Saturday, December 13, 2008

Revolutionary Road (**1/2)

Sam Mendes, of "American Beauty" acclaim, tells this distressing story about a young couple's discontentment in their own individual lives causing the unraveling of their marriage in 1050's suburban Connecticut. The Wheeler couple is convinced by the local Real Estate agent (Kathy Bates) to move themselves and 2 young children, into the most beautiful perfect little house on Revolutionary Road. Despite it's proximity to the very suburbanite neighbors they feel far superior than they move in citing that it is far enough out as to make them feel they have distanced themselves from "those people". April Wheeler (Winslet) is having a difficult time coming to terms with her non-existent acting career. Frank Wheeler (DiCaprio) is dispassionate about his monotonous office job but keeps it because it's rather lucrative. Seeking some sense of excitement or adventure in their lives they each find themselves separately making morally questionable decisions which, unknowingly to each other, causes tension to mount at home.
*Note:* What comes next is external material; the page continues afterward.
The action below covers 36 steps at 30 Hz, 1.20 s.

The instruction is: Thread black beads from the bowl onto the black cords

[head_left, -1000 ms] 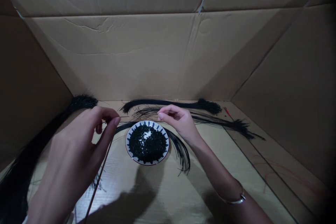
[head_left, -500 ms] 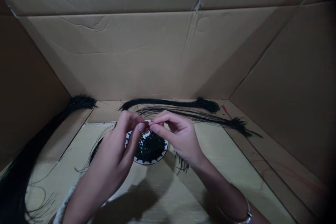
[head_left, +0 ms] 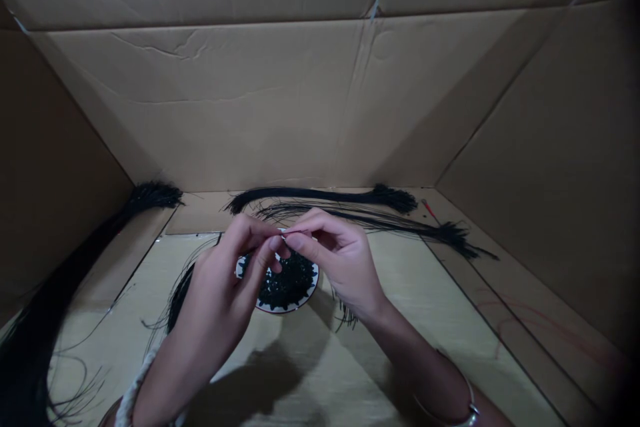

In a nutshell, you have a very dysfunctional relationship within the walls of their own home that goes out of it's way to paint the picture of the perfect family to the rest of the world. As if moving into the fairytale little home will solve the deeper seeded problems between them. When that doesn't work, they impulsively agree to move to Paris where they share the same delusional fantasy of reinvigorating their inner artist and finding true love and happiness.

The film itself is getting critical praise and being highly touted as a certainty to firmly grab a Best Picture nomination but I don't see it as being that caliber. I may be wrong, I often am on these matters, it's just my opinion that this film is nowhere near the cinematic experience that "American Beauty" was. At the end of the day there are many things I can appreciate as this type of thing happens in the real world in far to many families but to sit and watch it for the 2 hour run time wasn't that pleasurable of an experience, frankly. It was difficult to watch, maybe it just hit home and I subconsciously resisted and have my own issues to deal with. I don't know.

That being said, DiCaprio was great as usual and Winslet was the consistent powerhouse she usually is and watching them work together in each scene made the movie tolerable for me. You absolutely cannot catch that woman "acting" in any scene. She takes on some pretty emotional material here and doesn't flinch. Part of the creepiness of her character is the bipolar way she moves from one scene to another. She makes April appear to be robotic, clearly some serious emotional instability that Winslet hammers home. DiCaprio gives Frank a supreme confidence exteriorly when the reality is he is jealous, afraid and insecure internally.